五 土地収用法第百三十九条の四中「この法律」とあるのは「都市計画法第六十九条の規定により適用されるこの法律」と、「第十七条第一項各号に掲げる事業又は第二十七条第二項若しくは第四項の規定により国土交通大臣の事業の認定を受けた事業」とあるのは「都市計画法第五十九条第一項若しくは第二項の規定による国土交通大臣の認可又は同条第三項の規定による国土交通大臣の承認を受けた都市計画事業」と、「第十七条第二項に規定する事業(第二十七条第二項又は第四項の規定により国土交通大臣の事業の認定を受けた事業を除く。
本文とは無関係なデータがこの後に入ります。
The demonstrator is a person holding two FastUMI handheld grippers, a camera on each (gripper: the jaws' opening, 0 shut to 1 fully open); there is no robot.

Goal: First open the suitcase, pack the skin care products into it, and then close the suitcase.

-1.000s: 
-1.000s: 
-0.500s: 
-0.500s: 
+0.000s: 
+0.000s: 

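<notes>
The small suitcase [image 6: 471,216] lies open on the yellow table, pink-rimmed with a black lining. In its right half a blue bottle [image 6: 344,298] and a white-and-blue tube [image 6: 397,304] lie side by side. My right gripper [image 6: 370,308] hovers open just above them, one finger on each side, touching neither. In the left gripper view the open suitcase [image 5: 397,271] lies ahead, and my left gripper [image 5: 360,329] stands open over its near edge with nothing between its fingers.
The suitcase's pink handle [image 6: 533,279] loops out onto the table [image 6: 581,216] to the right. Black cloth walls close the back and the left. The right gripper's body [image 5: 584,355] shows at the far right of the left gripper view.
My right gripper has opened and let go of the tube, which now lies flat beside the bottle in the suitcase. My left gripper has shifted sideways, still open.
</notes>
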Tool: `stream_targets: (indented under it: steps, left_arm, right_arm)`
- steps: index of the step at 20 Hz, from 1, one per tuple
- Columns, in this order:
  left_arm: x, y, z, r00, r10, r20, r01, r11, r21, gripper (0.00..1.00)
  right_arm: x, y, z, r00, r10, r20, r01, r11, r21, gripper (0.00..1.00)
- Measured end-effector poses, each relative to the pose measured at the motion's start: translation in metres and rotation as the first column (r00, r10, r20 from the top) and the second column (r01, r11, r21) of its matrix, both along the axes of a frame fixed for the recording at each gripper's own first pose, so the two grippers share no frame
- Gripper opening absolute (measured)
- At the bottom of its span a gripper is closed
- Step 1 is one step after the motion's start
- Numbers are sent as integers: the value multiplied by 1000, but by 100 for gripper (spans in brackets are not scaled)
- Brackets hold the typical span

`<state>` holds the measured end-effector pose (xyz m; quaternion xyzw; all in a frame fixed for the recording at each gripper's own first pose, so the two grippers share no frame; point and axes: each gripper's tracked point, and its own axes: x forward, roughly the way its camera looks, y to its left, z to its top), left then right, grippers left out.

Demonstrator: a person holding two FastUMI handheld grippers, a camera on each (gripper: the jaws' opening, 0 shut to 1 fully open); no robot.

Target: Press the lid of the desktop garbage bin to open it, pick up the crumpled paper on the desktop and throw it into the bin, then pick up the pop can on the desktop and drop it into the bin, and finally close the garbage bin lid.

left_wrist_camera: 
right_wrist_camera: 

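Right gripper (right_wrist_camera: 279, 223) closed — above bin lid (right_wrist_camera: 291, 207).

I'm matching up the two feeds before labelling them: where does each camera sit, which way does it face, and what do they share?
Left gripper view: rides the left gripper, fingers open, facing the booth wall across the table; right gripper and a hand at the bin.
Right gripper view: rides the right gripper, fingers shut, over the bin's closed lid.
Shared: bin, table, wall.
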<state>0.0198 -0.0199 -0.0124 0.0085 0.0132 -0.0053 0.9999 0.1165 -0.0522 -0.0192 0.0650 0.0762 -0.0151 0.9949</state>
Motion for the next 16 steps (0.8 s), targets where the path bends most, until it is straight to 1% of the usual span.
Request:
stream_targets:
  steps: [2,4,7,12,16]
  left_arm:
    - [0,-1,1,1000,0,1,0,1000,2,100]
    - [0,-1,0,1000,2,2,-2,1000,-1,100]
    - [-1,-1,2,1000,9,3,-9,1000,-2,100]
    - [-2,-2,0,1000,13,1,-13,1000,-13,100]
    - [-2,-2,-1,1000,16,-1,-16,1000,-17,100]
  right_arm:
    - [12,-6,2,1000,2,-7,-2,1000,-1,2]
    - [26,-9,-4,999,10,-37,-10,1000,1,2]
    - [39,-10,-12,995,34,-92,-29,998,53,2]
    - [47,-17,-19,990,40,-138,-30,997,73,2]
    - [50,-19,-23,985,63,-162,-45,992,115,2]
)」とあるのは「都市計画法第五十九条第一項又は第四項の規定による都道府県知事の認可を受けた都市計画事業」と、同条第一号中「第二十五条第二項、第二十八条の三第一項」とあるのは「第二十五条第二項」とする。
生活再建のための措置
第七十四条 都市計画事業の施行に必要な土地等を提供したため生活の基礎を失うこととなる者は、その受ける補償と相まつて実施されることを必要とする場合においては、生活再建のための措置で次の各号に掲げるものの実施のあつせんを施行者に申し出ることができる。
一 宅地、開発して農地とすることが適当な土地その他の土地の取得に関すること。
二 住宅、店舗その他の建物の取得に関すること。
三 職業の紹介、指導又は訓練に関すること。
2 施行者は、前項の規定による申出があつた場合においては、事情の許す限り、当該申出に係る措置を講ずるように努めるものとする。
受益者負担金
第七十五条 国、都道府県又は市町村は、都市計画事業によつて著しく利益を受ける者があるときは、その利益を受ける限度において、当該事業に要する費用の一部を当該利益を受ける者に負担させることができる。
2 前項の場合において、その負担金の徴収を受ける者の範囲及び徴収方法については、国が負担させるものにあつては政令で、都道府県又は市町村が負担させるものにあつては当該都道府県又は市町村の条例で定める。
3 前二項の規定による受益者負担金(以下この条において「負担金」という。)を納付しない者があるときは、国、都道府県又は市町村(以下この条において「国等」という。)は、督促状によつて納付すべき期限を指定して督促しなければならない。
4 前項の場合においては、国等は、政令(都道府県又は市町村にあつては、条例)で定めるところにより、年十四・五パーセントの割合を乗じて計算した額をこえない範囲内の延滞金を徴収することができる。
5 第三項の規定による督促を受けた者がその指定する期限までにその納付すべき金額を納付しない場合においては、国等は、国税滞納処分の例により、前二項に規定する負担金及び延滞金を徴収することができる。この場合における負担金及び延滞金の先取特権の順位は、国税及び地方税に次ぐものとする。
6 延滞金は、負担金に先だつものとする。
7 負担金及び延滞金を徴収する権利は、これらを行使することができる時から五年間行使しないときは、時効により消滅する。